You would have a type holder (a chase) in your hand and grab type and spaces (ens and ems) as you construct words and sentences.
Then you would load that onto a press, ink up the platen aaaand start printing.
So that was like only 50 years ago, but that's how it was done.
32
posted on
04/12/2021 5:11:15 PM PDT
by
Psalm 73
("You'll never hear surf music again" - J. Hendrix)
To: Telepathic Intruder
The EM Drive was first proposed by a British physicist, Robert Shawyer, in 2001, with his device designed to extract force from the quantum vacuum via a dynamic Casimir effect. Notwithstanding the current negative results, other researchers have claimed to detect a small net thrust. The allure of new physics and extraordinary potential of an EM Drive seem likely to assure continued research and experimentation, even if most of it will never be written up in the scientific literature.
To: LS
hasn’t quantum physics “defied all the rules” of previously known physics?
Not quantum physics. And it hasn't broken any laws of classical physics either. Sure, in quantum physics energy can spontaneously appear out of nothing, but it always cancels itself out again so energy conservation in classical physics is maintained. Quantum entanglement, Einstein's "spooky action at a distance" seems to occur instantaneously, breaking the speed of light law, but no usable information can go faster than light just the same. No laws of physics are broken.
To: Psalm 73
Yep, I remember the type equipment. I saw it done when I was a kid, but never did it myself. A friends dad worked in a printing facility before he opened a dry cleaner business.
It is amazing the work that was required just to print things.
35
posted on
04/12/2021 6:04:36 PM PDT
by
The_Media_never_lie
(Whenever you are stuffing Fulton County ballot boxes, election fraud goes better with Coca Cola!)
To: fruser1
"EM is a downgrade from FM, which works just fine"
The chicks thought so "No static at all"
36
posted on
04/12/2021 6:17:06 PM PDT
by
Deaf Smith
(When a Texan takes his chances, chances will be taken that's for sure.)
To: Telepathic Intruder
That’s certainly not what I hear from admittedly “pop” scientists.
How can an atom be both positive and negative at the same time? How can particles “know” they are being watched when they go through the “slit” experiment?
37
posted on
04/13/2021 6:29:52 AM PDT
by
LS
("Castles made of sand, fall in the sea . . . eventually" (Hendrix) )
To: LS
Superposition and particle/wave duality. Those are laws of quantum mechanics, and although weird they are consistent and predictable. Impossible for us to understand because we don't live in the quantum world, we live in the classical one; all our experience is in there. There's a famous quote by Richard Feynman:
"If you think you understand quantum mechanics, you don't understand quantum mechanics".

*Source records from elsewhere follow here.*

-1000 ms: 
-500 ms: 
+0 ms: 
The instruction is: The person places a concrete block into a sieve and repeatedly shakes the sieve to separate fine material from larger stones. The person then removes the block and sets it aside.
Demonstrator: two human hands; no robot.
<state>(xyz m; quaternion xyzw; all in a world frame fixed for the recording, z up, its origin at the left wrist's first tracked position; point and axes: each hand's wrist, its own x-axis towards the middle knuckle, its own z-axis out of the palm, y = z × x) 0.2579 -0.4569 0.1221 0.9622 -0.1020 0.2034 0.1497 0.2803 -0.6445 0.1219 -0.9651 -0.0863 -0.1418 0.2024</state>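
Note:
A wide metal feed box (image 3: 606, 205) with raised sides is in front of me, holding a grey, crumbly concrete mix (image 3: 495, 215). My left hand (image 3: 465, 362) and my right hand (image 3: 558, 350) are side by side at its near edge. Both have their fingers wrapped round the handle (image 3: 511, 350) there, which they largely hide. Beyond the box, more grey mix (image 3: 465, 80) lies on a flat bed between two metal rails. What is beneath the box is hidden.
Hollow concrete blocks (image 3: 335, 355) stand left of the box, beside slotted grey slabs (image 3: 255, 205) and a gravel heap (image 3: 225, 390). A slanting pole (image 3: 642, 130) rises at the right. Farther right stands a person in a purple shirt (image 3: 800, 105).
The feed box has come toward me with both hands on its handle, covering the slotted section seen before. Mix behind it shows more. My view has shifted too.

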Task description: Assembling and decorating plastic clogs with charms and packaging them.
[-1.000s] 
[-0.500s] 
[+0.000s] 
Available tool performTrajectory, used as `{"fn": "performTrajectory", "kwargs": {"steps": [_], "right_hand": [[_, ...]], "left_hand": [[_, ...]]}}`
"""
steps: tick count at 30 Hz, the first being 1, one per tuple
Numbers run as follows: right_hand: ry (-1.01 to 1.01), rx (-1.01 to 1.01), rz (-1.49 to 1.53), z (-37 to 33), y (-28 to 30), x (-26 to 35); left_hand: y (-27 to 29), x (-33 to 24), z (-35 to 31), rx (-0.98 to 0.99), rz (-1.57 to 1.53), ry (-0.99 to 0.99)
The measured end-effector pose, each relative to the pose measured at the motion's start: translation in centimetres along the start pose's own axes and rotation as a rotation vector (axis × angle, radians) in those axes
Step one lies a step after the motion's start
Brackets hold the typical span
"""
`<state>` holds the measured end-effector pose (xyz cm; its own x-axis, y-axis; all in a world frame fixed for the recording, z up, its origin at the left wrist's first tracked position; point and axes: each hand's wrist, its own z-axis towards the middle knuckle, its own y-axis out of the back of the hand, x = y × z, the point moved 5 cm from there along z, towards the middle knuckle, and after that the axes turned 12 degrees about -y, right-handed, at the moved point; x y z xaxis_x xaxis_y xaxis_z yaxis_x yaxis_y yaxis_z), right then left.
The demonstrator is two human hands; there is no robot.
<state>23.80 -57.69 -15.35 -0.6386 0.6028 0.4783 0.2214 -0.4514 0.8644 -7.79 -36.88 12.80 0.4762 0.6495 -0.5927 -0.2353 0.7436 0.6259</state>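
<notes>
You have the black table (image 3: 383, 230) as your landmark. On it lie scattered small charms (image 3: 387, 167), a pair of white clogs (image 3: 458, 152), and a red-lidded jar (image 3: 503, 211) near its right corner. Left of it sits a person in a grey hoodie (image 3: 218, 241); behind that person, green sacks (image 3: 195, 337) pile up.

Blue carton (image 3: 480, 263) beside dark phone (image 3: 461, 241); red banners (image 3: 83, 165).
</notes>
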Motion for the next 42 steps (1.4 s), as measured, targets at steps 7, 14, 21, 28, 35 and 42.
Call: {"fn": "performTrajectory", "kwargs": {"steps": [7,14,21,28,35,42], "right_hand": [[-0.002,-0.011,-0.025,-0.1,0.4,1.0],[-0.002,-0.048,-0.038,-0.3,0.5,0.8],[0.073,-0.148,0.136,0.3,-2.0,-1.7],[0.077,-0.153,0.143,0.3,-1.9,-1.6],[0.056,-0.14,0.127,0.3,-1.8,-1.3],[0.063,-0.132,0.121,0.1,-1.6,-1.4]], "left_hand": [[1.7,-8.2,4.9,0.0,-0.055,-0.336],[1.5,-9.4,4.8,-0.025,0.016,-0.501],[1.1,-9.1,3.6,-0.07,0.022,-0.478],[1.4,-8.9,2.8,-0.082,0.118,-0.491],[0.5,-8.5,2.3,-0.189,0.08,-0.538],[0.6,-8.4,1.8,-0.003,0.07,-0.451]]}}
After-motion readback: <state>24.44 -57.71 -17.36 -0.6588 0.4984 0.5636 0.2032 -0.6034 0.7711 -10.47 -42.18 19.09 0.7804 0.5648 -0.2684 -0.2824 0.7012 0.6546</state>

But classical physics has its own mysteries. Why is the speed of light what it is? Why are all atoms the same size? Why does mass produce space/time curvature? When you get down to the details, everything is a question mark.
To: LS
How can particles “know” they are being watched when they go through the “slit” experiment?It's crazy.
But it's true.
39
posted on
04/28/2021 8:29:28 PM PDT
by
Lazamataz
(I feel like it is 1937 Germany, and my last name is Feinberg.)